ASSIGNED TASK: Return, word for word, the lines of the listing below from the one with "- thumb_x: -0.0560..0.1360" through the one with "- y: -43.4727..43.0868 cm", and no other lines.

☆ ☆ ☆ ☆ ☆

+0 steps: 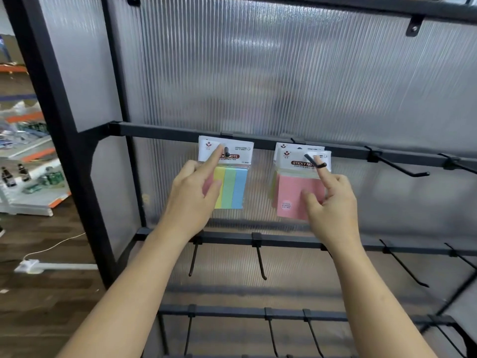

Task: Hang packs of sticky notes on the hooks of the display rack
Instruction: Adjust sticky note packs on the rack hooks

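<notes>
On the middle rail [167, 133] of the display rack [51, 99], your left hand [191, 200] holds its index finger straight and pressed to the header card of the striped pack [231, 187] — yellow, green and blue. That pack hangs on the first hook [227, 151], and your thumb lies on its front. Just right of it, your right hand [333, 210] likewise presses a straight index finger to the header of the pink pack [291, 195] on the next hook [313, 161] — a second header card shows behind — and farther right a bare hook [402, 167] juts from the same rail.

Arms outstretched, left hand [192, 196] and right hand [333, 205] pointing forefingers upward.
</notes>
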Available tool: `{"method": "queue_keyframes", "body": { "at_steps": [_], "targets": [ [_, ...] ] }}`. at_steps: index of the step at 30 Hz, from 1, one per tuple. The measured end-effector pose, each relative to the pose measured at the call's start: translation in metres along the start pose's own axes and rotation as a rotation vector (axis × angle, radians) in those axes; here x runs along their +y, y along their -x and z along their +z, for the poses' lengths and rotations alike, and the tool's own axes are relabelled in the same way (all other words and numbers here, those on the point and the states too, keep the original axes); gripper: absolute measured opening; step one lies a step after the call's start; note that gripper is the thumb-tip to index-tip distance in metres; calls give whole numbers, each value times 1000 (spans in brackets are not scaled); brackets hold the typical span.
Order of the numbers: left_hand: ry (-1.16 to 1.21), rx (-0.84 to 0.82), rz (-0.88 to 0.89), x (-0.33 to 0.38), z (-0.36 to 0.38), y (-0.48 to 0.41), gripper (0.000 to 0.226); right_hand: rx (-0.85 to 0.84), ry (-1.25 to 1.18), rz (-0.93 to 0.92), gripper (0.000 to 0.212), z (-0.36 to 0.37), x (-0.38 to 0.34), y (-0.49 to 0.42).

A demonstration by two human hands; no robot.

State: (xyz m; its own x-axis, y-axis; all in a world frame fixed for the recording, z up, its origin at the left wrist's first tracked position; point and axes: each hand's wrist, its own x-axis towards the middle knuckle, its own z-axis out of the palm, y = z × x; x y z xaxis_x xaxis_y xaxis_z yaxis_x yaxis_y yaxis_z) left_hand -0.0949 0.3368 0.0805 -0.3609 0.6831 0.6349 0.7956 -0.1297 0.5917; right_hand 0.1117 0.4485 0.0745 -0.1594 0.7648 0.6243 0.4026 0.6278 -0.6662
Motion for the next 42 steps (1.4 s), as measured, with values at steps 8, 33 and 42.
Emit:
{"method": "queue_keyframes", "body": {
  "at_steps": [8, 33, 42],
  "targets": [
    [-161, 144, -25, -6, 12, -5, 57, 69, 158, -69, 59, 14, 11, -6],
    [-879, 37, -714, -51, -130, 221, 58, -688, -178, -787, 47, 163, -114, 152],
    [-1004, 121, -1073, -79, -233, 316, 67, -1084, -79, -1078, 66, 270, -223, 253]
  ]
}}
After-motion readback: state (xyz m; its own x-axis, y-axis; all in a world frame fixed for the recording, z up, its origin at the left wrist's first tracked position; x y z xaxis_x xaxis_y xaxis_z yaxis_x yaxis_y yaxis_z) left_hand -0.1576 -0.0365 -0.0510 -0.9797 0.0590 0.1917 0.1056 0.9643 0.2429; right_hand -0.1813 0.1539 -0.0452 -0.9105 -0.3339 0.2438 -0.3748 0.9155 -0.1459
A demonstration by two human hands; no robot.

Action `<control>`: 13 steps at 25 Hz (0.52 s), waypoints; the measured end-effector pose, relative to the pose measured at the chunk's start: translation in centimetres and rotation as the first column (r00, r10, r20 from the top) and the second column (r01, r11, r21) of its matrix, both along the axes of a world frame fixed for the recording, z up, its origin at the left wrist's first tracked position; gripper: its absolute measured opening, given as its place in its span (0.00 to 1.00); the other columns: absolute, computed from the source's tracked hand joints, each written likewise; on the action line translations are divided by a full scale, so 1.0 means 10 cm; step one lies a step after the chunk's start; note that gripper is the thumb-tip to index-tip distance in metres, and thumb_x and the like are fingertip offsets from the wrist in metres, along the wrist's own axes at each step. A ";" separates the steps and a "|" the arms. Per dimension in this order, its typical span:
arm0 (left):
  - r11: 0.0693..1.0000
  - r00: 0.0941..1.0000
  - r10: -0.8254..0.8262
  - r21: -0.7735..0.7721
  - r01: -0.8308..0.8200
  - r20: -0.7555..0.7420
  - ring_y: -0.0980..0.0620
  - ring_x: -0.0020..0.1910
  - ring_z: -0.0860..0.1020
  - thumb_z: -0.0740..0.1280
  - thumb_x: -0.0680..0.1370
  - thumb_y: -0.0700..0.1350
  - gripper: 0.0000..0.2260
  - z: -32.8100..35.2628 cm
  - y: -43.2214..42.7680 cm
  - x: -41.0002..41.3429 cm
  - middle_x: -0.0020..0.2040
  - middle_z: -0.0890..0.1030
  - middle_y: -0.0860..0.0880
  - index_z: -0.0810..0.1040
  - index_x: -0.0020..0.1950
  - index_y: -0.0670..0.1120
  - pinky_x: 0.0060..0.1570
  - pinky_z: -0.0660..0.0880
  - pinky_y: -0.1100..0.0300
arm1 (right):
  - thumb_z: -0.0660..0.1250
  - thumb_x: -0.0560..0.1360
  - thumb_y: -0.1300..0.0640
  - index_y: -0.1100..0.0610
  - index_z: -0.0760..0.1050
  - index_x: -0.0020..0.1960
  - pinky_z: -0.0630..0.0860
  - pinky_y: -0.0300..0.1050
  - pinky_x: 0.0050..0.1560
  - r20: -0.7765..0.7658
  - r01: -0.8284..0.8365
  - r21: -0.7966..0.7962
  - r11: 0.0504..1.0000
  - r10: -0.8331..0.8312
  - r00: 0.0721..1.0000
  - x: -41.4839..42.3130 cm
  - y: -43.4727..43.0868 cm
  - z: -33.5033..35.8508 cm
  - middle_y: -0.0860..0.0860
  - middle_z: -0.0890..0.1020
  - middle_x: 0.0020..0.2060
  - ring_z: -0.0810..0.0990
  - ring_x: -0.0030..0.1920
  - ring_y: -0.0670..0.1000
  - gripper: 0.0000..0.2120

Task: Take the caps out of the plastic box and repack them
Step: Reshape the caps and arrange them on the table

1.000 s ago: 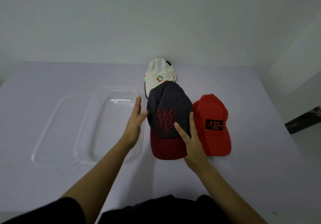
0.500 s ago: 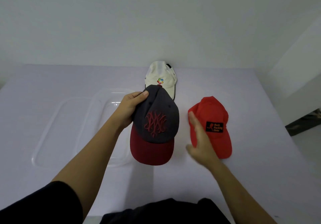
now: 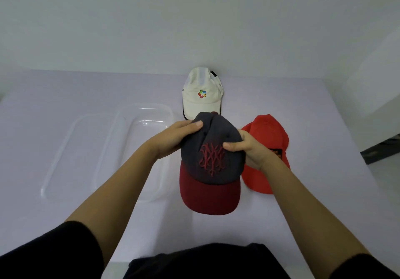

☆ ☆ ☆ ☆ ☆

WRITTEN SOLUTION:
  - thumb_x: -0.0560..0.1360
  - thumb_y: -0.1300..0.0640
  - index_y: -0.1100..0.0610
  - index_z: -0.0760..0.1050
  - index_x: -0.0020..0.1960
  - pinky_z: -0.0630..0.0860
  - pinky_y: -0.0300..0.1050
  - pinky_x: 0.0050..0.1560
  - r20: -0.7765..0.7658
  - r01: -0.8284..0.8365
  - r21: -0.7966..0.7962
  - r11: 0.0504..1.0000
  - r10: -0.8331..0.8312
  - r00: 0.0721..1.0000
  - x: -41.4839..42.3130 cm
  - y: -43.4727..43.0868 cm

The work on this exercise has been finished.